[Start of Attachment]
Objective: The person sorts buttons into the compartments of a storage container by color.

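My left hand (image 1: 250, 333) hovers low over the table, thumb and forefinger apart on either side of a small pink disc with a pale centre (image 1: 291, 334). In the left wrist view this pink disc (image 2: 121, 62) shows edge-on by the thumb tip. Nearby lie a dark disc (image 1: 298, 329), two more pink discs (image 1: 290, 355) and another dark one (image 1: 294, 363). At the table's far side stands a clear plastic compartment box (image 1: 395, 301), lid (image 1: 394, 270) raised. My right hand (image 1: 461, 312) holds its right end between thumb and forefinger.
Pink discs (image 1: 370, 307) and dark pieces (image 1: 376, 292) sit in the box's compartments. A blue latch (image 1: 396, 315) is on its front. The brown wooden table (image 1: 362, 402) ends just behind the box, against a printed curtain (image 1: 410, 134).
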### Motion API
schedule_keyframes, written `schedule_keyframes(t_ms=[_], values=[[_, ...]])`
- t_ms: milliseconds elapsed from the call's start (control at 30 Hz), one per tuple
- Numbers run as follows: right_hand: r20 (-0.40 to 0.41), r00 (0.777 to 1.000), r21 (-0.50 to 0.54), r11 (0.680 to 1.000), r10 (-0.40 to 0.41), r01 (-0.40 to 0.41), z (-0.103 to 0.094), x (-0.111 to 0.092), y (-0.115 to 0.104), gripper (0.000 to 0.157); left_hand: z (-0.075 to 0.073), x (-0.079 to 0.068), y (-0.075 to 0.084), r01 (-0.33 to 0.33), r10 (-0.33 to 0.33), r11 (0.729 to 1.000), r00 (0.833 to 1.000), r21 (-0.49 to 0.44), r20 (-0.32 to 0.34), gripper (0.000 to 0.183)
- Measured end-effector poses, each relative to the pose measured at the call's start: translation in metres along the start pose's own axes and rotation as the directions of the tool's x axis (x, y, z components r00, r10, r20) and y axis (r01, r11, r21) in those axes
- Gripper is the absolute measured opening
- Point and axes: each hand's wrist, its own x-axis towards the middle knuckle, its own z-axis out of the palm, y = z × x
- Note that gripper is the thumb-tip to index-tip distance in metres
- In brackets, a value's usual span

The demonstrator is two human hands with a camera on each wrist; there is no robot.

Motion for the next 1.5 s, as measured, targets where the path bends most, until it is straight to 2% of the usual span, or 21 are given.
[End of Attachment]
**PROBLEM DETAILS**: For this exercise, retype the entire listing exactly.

**EXPECTED ANSWER**:
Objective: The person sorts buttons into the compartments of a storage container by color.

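My left hand (image 1: 250, 333) hovers low over the table, thumb and forefinger apart on either side of a small pink disc with a pale centre (image 1: 291, 334). In the left wrist view this pink disc (image 2: 121, 62) shows edge-on by the thumb tip. Nearby lie a dark disc (image 1: 298, 329), two more pink discs (image 1: 290, 355) and another dark one (image 1: 294, 363). At the table's far side stands a clear plastic compartment box (image 1: 395, 301), lid (image 1: 394, 270) raised. My right hand (image 1: 461, 312) holds its right end between thumb and forefinger.
Pink discs (image 1: 370, 307) and dark pieces (image 1: 376, 292) sit in the box's compartments. A blue latch (image 1: 396, 315) is on its front. The brown wooden table (image 1: 362, 402) ends just behind the box, against a printed curtain (image 1: 410, 134).
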### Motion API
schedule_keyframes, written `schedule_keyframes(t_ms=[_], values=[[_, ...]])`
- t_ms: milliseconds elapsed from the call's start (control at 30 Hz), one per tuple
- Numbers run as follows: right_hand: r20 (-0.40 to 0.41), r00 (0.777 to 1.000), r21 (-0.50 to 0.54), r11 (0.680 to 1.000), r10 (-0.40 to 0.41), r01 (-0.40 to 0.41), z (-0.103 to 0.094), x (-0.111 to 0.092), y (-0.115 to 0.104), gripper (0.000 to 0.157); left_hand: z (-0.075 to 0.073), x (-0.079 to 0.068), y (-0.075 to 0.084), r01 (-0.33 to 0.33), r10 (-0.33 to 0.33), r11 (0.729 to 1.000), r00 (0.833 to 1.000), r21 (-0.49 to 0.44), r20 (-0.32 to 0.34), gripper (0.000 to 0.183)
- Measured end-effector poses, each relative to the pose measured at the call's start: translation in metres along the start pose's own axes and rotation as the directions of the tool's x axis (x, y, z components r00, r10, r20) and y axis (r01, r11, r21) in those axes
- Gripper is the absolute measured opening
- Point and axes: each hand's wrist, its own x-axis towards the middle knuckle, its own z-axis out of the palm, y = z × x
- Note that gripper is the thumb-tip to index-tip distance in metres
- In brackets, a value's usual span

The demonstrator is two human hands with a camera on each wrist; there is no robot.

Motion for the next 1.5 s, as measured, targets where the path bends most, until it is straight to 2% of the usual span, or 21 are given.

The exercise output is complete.